Today’s cyberattacks can move at lightning speed. For example, WannaCry ransomware can encrypt a file in under three seconds. Similarly, NotPetya was specifically designed to spread automatically and quickly with devastating results. More recently, Ekans ransomware targeted operational technology systems. By the time an organization discovers an attack was happening, its data was often already ruined. In addition, sophisticated attacks such as these can quickly spread to other devices if you don’t have prevention and detection capabilities in place.
In particular, endpoints are especially risk. A report from IDC found that 70% of all successful network breaches start on endpoint devices. Unfortunately, the growing number of exploitable operating systems and application vulnerabilities simply make endpoints — particularly IoT endpoints — an irresistible target for cybercriminals. This situation is further exacerbated by the COVID-19 pandemic which suddenly forced employees to work from home using a wide range of endpoints, such as company provided laptops, IoT devices and home networks with often questionable security.
In addition, vulnerability management can be a challenge. Patching is difficult to execute at scale and no matter how hard organizations try, there will always be someone who will open a malicious email attachment. Consequently, security teams must operate with the assumption that their endpoints will eventually be compromised. That’s why, in addition to prevention, real-time detection and containment are imperative.
Delays in detection and response create great risk
Ransomware can ruin a system or even an entire network in seconds. However, most confirmed data breaches have a long dwell time. In fact, the average mean time to identify a threat is 197 days and it takes another 69 days to contain a breach, long enough for even the laziest cybercriminal to browse through an organization’s network and extract customer data and corporate resources. Manual approaches to automated attacks that operate at machine speed is simply not reasonable.
Fortunately, the endpoint security industry has responded by reducing detection times from weeks to days or even hours. But that is hardly comforting for organizations dealing with high-speed ransomware. Even if an endpoint detection and response (EDR) tool can detect an attack in real time, what good is that if it then requires an hour or more to manually contain it?
Dealing with false positives
False positives can be a significant impediment to effective detection and response and must be addressed. Even if an organization’s EDR tool does respond in real time, what happens to legitimate application activities that trigger an alert, leading to suspension? An organization’s EDR tool must be able to deploy a block without terminating a critical process or quarantining the endpoint.
To do this, an organization’s next-generation EDR tool must be able to make an instantaneous assessment of the event in question by blocking a possible threat and, if benign, release the block with no detectable end user impact. However, if the event is confirmed as malicious, the EDR tool must respond with an automated action, such as terminating processes, removing malicious or infected files, isolating endpoints, notifying users and opening a help desk ticket.
A five-part strategy
In order for an organization to protect their business from today’s rapid-strike attacks, an EDR tool must have these five crucial elements:
- Discovery: An effective solution must include the ability to identify both authorized and rogue devices to understand the full endpoint attack surface.
- Prevention: The tool must harden all discovered devices it can to reduce the attack surface and prevent both known and unknown threats with signatureless blocking. Ideally, it should also operate at the kernel level for deepest visibility.
- Anomaly detection and blocking: 100% prevention is unrealistic. Therefore, an effective solution must include behavioral-based anomaly detection combined with the ability to block external communications, as well as access the file system to stop breaches and ransomware damage in real time; even after a device has been infected.

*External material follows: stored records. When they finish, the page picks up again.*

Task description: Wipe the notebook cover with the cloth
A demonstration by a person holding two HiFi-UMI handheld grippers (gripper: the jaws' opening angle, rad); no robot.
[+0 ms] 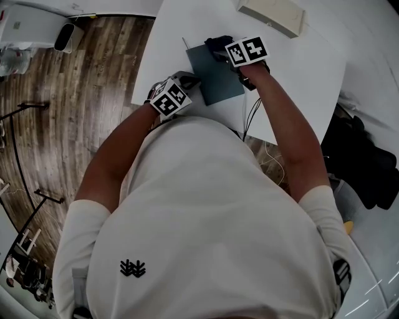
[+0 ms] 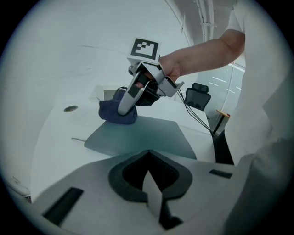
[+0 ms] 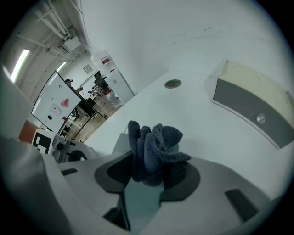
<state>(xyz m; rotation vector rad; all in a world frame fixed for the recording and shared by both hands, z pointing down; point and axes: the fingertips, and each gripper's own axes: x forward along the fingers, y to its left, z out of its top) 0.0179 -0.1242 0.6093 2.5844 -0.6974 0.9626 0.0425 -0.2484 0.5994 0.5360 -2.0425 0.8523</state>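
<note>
A dark teal notebook lies flat on the white table. My right gripper is shut on a bunched dark blue cloth and presses it onto the notebook's far corner. From the left gripper view, the cloth sits under the right gripper on the notebook. My left gripper is at the notebook's near left edge. Its jaws stand shut, with nothing visibly between them. The notebook's near edge is hidden behind that gripper's body.
A flat beige box lies at the back of the table, also seen in the right gripper view as a beige box. A round cable hole is set in the tabletop. Cables hang off the near edge. A black bag sits at the right.
</note>
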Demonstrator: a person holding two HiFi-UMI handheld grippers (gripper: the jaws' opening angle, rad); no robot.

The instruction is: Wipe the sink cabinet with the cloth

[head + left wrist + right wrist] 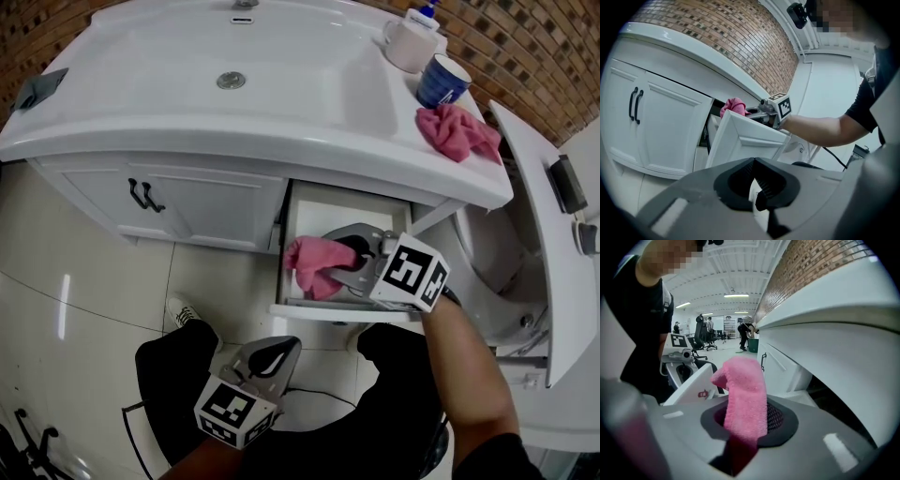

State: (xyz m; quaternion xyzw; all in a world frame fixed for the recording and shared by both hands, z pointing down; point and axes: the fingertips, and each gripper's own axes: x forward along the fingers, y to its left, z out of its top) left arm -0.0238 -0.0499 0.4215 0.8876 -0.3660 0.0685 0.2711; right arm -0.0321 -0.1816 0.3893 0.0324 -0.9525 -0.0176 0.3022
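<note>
The white sink cabinet (202, 202) has its right drawer (337, 312) pulled out. My right gripper (349, 260) reaches into the drawer from the right, shut on a pink cloth (313, 263) that bunches against the drawer's left side. In the right gripper view the cloth (744, 394) sticks up from between the jaws. My left gripper (273, 356) hangs low in front of the drawer, over the floor tiles, shut and holding nothing. From the left gripper view the drawer front (745, 140) and the cloth (733, 105) show above it.
A second pink cloth (457, 131) lies on the countertop's right end beside a blue mug (442, 82) and a white cup (410, 44). Two cabinet doors with black handles (145, 195) are closed at left. A white fixture (525, 216) stands close on the right.
</note>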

- Automation and streamlining: The solution should include playbooks that enable security teams to selectively automate incident response operations and streamline incident response and remediation processes, all while keeping affected machines online. This will prevent the interruption of users and the disruption of business without exposing the network to risk. Security staff will then have the time to remediate the device by taking it offline when it won’t impact critical business processes.
- Updated intel: The system should give detailed information about detected threats that can be used to support forensic investigations by security analysts, predict future attacks and ultimately improve the device’s — and organization’s — overall security.
Removing threats, staying productive
Modern EDR solutions are a vast improvement over endpoint isolation. A tool that automates a response process, such as endpoint isolation, could negatively impact a user or department; especially given the concern of false positives. An EDR solution would quickly lose organizational support if it just shut down computers any time it detected a suspicious event.
However, with the latest EDR technologies in place, threats are rendered unthreatening once an EDR tool is able to make access to files and communication impossible. An organization’s network will stay up and running and their users remain productive as the system comprehensively secures endpoints in real time. A system like this can put an end to alert fatigue and fears about being breached, while using advanced automation to maximize the resources of an organization’s security operations.